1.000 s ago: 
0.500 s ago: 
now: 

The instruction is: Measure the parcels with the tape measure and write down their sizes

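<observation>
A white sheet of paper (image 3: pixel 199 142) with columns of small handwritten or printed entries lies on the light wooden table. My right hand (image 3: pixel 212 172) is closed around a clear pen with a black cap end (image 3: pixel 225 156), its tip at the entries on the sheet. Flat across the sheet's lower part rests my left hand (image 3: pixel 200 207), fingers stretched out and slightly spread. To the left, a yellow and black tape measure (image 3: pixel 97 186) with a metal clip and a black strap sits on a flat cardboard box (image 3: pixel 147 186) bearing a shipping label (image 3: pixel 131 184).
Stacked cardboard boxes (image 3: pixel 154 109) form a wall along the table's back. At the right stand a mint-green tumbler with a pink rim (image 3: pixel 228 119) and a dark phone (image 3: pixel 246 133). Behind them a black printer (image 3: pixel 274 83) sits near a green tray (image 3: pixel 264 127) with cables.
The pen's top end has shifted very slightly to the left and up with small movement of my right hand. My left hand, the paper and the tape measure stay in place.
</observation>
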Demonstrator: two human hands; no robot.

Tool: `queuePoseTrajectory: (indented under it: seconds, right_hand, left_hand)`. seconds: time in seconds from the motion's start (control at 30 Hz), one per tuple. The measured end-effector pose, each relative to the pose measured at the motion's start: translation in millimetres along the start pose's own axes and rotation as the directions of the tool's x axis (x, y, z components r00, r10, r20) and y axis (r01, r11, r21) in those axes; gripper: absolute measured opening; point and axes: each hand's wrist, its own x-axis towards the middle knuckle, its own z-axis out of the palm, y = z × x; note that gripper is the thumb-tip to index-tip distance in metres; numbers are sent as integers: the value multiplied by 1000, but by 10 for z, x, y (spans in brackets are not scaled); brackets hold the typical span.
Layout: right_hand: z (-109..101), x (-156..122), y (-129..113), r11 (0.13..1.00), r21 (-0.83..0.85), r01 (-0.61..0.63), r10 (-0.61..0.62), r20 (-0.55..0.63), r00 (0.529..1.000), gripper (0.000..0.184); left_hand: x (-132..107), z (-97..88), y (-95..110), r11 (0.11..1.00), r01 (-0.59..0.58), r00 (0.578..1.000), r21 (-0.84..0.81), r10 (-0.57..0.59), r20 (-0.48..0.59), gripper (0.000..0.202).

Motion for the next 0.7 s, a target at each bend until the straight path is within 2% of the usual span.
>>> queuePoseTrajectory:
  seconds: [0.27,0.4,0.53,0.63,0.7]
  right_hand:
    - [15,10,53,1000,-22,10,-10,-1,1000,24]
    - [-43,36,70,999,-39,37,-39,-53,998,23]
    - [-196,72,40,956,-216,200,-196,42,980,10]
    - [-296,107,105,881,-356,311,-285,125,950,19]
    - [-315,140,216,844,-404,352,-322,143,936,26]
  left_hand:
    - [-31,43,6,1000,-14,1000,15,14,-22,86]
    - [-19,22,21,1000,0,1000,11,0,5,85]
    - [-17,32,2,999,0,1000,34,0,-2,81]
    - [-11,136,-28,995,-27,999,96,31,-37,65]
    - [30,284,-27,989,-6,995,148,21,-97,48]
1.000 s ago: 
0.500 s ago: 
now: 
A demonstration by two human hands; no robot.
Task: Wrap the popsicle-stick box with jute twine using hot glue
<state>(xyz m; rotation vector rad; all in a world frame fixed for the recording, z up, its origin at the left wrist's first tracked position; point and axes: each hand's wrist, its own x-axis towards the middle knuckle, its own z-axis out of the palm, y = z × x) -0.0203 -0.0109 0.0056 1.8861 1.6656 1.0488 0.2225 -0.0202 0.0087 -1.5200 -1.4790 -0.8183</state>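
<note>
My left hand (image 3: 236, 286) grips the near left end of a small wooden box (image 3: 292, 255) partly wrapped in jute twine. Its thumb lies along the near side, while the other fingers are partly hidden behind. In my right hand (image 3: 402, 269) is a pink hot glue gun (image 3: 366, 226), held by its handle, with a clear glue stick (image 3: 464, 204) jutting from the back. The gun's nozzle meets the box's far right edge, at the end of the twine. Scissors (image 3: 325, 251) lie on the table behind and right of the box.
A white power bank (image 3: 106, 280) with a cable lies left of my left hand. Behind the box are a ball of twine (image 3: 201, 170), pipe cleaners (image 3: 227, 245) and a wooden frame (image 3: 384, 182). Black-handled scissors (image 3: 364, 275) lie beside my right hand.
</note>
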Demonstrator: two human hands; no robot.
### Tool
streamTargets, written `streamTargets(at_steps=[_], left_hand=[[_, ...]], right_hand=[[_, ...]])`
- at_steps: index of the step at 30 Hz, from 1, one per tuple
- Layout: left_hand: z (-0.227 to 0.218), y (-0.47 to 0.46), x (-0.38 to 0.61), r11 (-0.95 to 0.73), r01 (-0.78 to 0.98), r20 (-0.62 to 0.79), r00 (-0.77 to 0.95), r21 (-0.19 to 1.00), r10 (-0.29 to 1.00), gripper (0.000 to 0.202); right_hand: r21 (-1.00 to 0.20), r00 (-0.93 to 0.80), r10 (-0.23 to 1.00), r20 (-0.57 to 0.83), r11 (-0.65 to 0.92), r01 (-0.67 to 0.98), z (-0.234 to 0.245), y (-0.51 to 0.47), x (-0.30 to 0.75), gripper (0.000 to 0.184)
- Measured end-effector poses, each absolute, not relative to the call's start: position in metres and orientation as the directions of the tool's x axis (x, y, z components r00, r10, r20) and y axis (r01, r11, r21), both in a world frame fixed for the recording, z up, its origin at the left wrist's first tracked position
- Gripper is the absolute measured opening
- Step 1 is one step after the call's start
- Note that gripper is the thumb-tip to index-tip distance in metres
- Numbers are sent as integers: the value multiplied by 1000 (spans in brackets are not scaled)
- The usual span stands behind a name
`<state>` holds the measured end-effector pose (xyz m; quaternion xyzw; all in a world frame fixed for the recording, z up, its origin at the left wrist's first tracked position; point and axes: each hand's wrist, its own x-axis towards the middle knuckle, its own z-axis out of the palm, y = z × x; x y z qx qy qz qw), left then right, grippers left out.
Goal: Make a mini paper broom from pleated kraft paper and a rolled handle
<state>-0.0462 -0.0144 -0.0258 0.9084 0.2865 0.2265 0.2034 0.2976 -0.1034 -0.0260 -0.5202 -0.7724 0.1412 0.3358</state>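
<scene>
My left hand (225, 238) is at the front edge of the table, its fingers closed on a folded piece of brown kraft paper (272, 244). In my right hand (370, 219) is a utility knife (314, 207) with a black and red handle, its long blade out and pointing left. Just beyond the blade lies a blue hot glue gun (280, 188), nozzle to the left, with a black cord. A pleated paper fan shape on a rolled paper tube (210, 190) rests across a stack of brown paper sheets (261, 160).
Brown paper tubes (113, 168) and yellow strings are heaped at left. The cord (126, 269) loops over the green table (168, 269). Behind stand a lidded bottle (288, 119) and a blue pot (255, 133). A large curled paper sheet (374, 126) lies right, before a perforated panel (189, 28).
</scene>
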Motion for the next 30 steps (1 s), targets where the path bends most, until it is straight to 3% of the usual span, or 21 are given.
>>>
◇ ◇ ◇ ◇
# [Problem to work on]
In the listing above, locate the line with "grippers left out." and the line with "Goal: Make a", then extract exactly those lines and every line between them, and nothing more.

# [Solution below]
`<state>` holds the measured end-effector pose (xyz m; quaternion xyzw; all in a world frame fixed for the recording, z up, its origin at the left wrist's first tracked position; point and axes: each hand's wrist, its own x-axis towards the middle knuckle, its own z-axis out of the palm, y = z × x; x y z qx qy qz qw), left then right, grippers left out.
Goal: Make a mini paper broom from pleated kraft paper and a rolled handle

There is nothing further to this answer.